Extracting non-tabular (1-tabula output) data from pdf, is it possible?
mikejokic opened this issue · 3 comments
Is your feature request related to a problem? Please describe.
Not a bug/problem. This library is absolutely amazing, and multiple orders of magnitude faster than anything else I have tried for reading tables.
I have a particular use-case where I am performing NLP on my pdfs. My pdfs contains complex tables (tabula does wonderful) as well as paragraph based text. So on any given page, I can have a table and text surrounding it.
Describe the solution you'd like
Using tabula, I can retain some structure from data in my tables. No issues there. However if I can get the (1-n) of a page, that doesn't contain tables - as a simple string, I can work with that data as well.

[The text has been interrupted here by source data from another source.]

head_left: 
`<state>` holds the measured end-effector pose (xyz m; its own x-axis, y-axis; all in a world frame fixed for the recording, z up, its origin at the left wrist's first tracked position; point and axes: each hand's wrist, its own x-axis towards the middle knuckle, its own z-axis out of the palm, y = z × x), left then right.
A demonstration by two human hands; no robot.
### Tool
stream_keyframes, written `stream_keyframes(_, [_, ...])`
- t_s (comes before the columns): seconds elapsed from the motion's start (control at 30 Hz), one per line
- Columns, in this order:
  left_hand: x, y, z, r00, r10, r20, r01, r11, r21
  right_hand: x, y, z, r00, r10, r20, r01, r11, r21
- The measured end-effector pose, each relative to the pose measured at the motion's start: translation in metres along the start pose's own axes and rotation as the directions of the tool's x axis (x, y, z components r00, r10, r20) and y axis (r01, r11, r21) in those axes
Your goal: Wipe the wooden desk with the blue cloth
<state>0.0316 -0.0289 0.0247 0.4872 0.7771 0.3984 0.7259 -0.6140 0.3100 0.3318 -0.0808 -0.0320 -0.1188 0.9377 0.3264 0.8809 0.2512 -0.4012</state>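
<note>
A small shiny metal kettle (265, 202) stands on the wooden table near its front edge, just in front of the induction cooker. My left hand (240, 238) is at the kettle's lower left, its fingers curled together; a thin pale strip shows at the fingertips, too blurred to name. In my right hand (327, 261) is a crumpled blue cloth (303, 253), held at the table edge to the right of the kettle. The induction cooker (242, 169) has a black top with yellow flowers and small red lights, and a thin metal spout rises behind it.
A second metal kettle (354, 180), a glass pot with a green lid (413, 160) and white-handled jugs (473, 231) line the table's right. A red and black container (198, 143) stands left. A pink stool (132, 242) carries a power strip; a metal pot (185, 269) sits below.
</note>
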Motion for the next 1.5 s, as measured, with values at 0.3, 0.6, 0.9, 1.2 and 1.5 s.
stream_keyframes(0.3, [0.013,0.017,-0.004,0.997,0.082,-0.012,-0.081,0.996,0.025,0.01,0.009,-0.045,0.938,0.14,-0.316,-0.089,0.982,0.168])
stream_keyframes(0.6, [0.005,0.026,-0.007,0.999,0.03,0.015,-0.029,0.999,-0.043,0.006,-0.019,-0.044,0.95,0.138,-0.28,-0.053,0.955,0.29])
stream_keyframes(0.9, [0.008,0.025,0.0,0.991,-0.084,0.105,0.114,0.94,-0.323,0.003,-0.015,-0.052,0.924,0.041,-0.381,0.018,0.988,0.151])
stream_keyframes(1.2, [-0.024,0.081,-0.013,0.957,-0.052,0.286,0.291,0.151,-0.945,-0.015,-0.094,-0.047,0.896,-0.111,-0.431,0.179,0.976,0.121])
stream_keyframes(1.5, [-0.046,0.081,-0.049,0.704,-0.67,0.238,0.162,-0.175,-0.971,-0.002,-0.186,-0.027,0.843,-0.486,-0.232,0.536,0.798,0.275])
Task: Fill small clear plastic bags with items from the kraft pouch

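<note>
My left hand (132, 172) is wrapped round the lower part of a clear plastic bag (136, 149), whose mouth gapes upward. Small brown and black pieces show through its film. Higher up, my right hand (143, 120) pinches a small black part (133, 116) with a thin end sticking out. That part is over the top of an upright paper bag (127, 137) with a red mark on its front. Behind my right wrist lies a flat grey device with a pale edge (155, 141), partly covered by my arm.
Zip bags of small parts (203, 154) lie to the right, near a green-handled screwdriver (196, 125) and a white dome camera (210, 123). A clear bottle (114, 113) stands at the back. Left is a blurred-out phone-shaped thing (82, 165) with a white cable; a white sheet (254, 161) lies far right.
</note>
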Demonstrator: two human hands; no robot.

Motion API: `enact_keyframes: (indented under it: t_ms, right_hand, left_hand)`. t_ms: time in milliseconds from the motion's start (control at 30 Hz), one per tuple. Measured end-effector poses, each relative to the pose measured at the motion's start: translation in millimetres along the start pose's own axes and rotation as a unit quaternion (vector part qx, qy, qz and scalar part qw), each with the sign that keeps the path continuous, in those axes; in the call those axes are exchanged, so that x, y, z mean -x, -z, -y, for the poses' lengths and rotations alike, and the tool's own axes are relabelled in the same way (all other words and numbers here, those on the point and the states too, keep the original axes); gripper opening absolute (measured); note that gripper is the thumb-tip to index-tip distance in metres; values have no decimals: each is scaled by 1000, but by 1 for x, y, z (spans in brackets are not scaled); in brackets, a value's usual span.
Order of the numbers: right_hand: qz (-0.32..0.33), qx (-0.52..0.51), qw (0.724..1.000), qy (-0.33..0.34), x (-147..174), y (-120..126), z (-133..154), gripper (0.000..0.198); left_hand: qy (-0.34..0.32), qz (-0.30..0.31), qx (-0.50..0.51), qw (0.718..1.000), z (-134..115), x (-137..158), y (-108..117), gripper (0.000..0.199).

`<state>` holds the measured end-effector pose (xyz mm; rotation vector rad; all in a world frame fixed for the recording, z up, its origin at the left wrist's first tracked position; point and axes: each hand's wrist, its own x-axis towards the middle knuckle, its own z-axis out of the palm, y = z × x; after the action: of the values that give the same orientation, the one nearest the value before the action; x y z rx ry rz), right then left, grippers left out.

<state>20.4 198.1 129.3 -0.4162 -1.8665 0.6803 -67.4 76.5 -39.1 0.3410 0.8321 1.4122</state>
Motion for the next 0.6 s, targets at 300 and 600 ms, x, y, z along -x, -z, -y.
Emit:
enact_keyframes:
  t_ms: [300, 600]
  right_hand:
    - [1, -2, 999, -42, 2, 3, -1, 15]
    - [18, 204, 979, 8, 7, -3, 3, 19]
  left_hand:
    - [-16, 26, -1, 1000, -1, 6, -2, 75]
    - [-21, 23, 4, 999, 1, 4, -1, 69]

Describe alternatives you've considered
I have considered using bounding boxes to identify tables and mask them.
Additional context
Any ideas/suggestions?
Thanks for raising an issue. If I understand correctly, do you want to extract non-tabula string from PDF? I don't quite understand the point. Could you elaborate on it?
Hi, yes I do.
I'm doing some NLP on my documents (containing paragraph + tables), and simply reading in the pdf as string causes structural issues.
Using tabula I can import tabular relational data into my database while also retaining the structural information of the tables. I still want to perform NLP on my paragraph based text. If tabula can provide that also, it would help me retain the whole document structure (ex: on page 10 there are 2 tables (identified by tabula) and also this paragraph).
Understood. However, it's out of scope of this project, unfortunately. Please consider PyPDF or some other packages.